We all know one. The boy who comes from a good family with good values. A christ-like figure who can do no wrong. The one who would never hurt a fly. He is good and pure because people have told him so. A girl's dream right? How could you go wrong with a boy like that? A "good" boy may be genuine at heart but too much of a good thing can't be all good.
The problem with these "too good to be true" boys is that they are extremely aware that society has labeled them as "good". They believe what everyone says about them is true. They cling to this identity that has been made up for them until it consumes them completely and it's all they know. Their social identity is so skewed that they are unable to be their own person anymore. Their only concern is keeping up on their outside image that others have made up for them.
Eventually they are no longer their own person, just an outcome of what society has told them to be.
The truth about these "good" boys is that they are no different than any of us. They are just as flawed and imperfect as everyone on this earth, except they believe they can do no wrong. But when they do make mistakes they blame their actions on those who surround them instead of taking the blame for themselves. They are close minded and thus shallow, they never give themselves a chance to thrive because they are so set in their "good" boy ways.
What are these boys like behind the curtain they put up? Who are they once you really get to know them? These boys do things their mothers would not be proud of. They are completely different from the "Godly Dating" posts they share on Facebook. They are not the respectable men they say they are, the men that mother's want their daughter's to date. They may not come across as abusive, but no one ever thinks about the damage words can have on our emotions.

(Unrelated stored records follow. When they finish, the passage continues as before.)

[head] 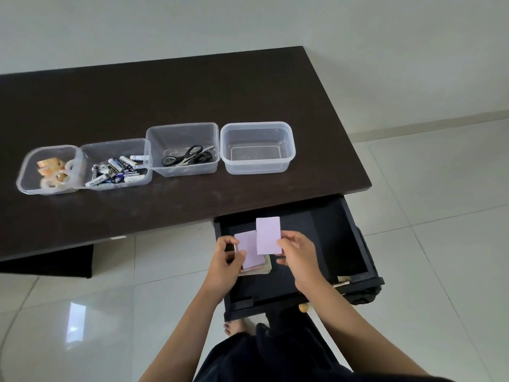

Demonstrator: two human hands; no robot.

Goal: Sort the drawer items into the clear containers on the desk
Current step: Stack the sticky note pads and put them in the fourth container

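Note:
Over the open black drawer (349,244), my right hand (296,253) pinches a pale purple card (268,235) upright by its lower right edge. My left hand (227,257) grips a stack of pale purple cards (249,250), which overlaps a beige pile (265,268) lying in the drawer. On the dark desk (192,92) stands a row of clear containers. One holds tape rolls (53,170), one holds batteries (118,169), one holds black scissors (188,157). The rightmost container (257,147) has nothing in it.
The drawer sticks out from the desk's right front corner, above white floor tiles (82,312). A small orange knob (303,307) shows at the drawer front. My bare foot (234,326) and dark clothing lie below the drawer.

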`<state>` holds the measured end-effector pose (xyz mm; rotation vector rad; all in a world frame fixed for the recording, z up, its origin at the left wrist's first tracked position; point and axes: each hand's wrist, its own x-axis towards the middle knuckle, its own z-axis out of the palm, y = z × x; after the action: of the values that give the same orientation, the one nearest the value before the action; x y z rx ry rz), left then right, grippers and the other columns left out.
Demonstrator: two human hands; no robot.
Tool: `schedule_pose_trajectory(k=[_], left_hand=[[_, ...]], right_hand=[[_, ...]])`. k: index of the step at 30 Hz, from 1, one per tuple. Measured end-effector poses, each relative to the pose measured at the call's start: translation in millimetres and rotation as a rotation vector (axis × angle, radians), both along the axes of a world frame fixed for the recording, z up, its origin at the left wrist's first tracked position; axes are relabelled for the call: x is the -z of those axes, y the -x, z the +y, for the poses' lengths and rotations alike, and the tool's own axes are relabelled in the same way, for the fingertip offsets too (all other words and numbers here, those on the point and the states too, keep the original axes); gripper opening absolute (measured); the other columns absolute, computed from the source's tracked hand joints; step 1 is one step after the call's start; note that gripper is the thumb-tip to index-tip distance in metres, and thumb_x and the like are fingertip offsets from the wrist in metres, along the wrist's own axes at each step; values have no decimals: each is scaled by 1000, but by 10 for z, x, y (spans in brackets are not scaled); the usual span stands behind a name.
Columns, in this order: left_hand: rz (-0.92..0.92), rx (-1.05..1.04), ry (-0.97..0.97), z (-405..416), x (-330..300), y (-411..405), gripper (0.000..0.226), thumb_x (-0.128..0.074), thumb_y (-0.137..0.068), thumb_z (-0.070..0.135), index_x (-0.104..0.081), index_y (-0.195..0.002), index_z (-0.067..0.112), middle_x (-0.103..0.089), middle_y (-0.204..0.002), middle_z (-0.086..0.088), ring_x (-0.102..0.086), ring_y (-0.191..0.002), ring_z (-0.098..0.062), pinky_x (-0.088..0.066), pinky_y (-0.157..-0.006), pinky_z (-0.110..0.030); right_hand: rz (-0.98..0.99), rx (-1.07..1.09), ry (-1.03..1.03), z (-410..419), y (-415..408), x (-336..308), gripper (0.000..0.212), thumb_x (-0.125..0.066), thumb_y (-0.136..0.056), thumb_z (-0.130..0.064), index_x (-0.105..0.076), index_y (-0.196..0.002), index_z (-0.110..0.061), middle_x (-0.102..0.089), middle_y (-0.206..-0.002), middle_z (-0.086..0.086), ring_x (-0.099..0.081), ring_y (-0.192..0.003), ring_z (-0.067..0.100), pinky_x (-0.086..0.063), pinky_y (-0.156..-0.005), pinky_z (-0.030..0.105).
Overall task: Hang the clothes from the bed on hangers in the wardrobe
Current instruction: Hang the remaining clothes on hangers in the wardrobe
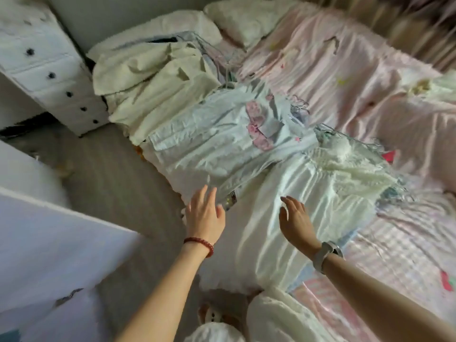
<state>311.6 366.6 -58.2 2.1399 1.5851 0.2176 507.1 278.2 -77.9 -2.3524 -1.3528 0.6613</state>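
Both my hands hover over the bed [345,70]: left hand [204,218] and right hand [296,222], each grip released, holding nothing. Beneath them lies a white dress [283,206], beyond it a pale shirt [209,139] and cream coat [153,85]. Left of the bed stand blurred white drawers [49,67]; hangers [301,109] barely show.

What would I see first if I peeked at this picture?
Two bare hands reach out over the bed: the left hand with a red bracelet, the right hand with a pale watch. Under them lies a shiny white garment. Beyond it more pale clothes pile up on the pink bedspread.
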Motion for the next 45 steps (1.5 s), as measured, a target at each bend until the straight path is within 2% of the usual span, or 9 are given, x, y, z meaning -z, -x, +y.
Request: schedule_pose_trajectory(k=[11,19,23,28,32,36,39,41,45], left_hand=[[165,486,135,300,497,-2677,52,-39,-95,23,-23,-144,21,-10,-154,-2,-8,-141,-20,-16,-111,-39],[306,620,129,624,1026,-3671,74,-21,-79,64,-1,-145,39,8,-156,3,11,-142,-19,3,-112,-51],[372,563,149,573,1239,-3803,75,-30,-82,72,-4,-145,40,5,-156,5,11,-142,-18,11,-110,-56],[340,524,46,423,1357,-3872,84,-4,-69,73,-24,-143,37,-13,-155,-1,2,-143,-24,18,-105,-56],[243,485,-42,330,1417,-3920,58,-32,-82,58,-56,-125,28,-52,-132,-10,-36,-131,-34,-3,-102,-69],[221,488,-125,294,1436,-3925,44,-64,-80,39,-59,-119,18,-64,-114,-10,-53,-115,-37,-18,-97,-72],[264,537,-177,264,1413,-3914,54,-54,-81,47,-53,-122,13,-68,-100,-11,-61,-102,-34,-27,-95,-67],[242,558,-168,226,1389,-3922,61,-67,-75,43,-49,-124,10,-69,-87,-11,-65,-87,-31,-36,-93,-59],[201,589,-136,179,1345,-3918,48,-76,-71,29,-61,-111,6,-68,-73,-10,-64,-69,-29,-49,-74,-42]], right_hand=[[68,492,45,-241,-2410,485,37,-39,-93,-4,-44,-128,5,-47,-131,24,-40,-123,35,-25,-105,36],[-9,641,72,-25,-3894,1060,40,-34,-89,-8,-43,-124,9,-47,-125,30,-42,-116,42,-30,-98,43],[-14,688,177,31,-4387,1312,41,-33,-91,-15,-41,-124,7,-45,-128,31,-41,-117,43,-31,-97,45],[-115,640,453,-11,-4603,1474,46,-31,-91,-27,-29,-134,-10,-46,-134,13,-34,-126,30,-19,-103,50],[-241,626,459,-2,-4689,1456,39,-28,-94,-32,-45,-125,-14,-50,-129,14,-37,-123,30,-21,-100,47],[-184,672,257,-16,-4679,1437,44,-34,-93,-48,-58,-113,-16,-53,-120,17,-45,-113,33,-34,-90,41],[-72,743,173,-55,-4597,1382,46,-36,-92,-52,-57,-83,-12,-56,-106,17,-54,-95,34,-36,-72,35],[-64,772,125,-136,-4501,1341,42,-37,-92,-50,-45,-69,-15,-54,-94,16,-53,-85,32,-31,-66,32],[-69,816,7,-364,-4257,1225,41,-35,-96,-41,-51,-74,-11,-51,-84,9,-48,-78,26,-27,-64,31]])
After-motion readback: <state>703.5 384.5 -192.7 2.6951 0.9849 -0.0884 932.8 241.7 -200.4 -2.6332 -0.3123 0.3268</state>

These days people don't realize how out of hand emotional abuse has become. In a generation of social media, words hurt just as bad as an actual punch. Those "good" guys are good at using words to their advantage, to make sure they always keep up their "good" boy image. The scary part is that these boys don't realize they are capable of such abuse. They think to themselves, "I'm a good guy, I can't be capable of hurting someone, I respect women". These thoughts flow through their mind in endless loops, ensuring themselves that they could never be the one to cause abuse.
And they believe themselves.
The truth is, there is no such thing as a "good" person. Who defines "good" anyway? We all sin, we all have our flaws, it's what makes the world so perfectly imperfect. Many of us are able to accept and move on, but for others it's not enough. They struggle with this internal battle of what others think about them, it's a vicious cycle. Until we can separate from the idea that we have to be "good" and "pure" to be respected in life, we will continue to struggle to break the social identity barrier.
Sure, a "good" guy is the dreambut they are hard to come by in this world, and they will be for a long time.
To the guys who believe they are "good" (but blame their narcissistic actions on anyone but themselves), I'm sorry for you, and I hope one day you will realize that the only person you have to blame for your actions, is yourself.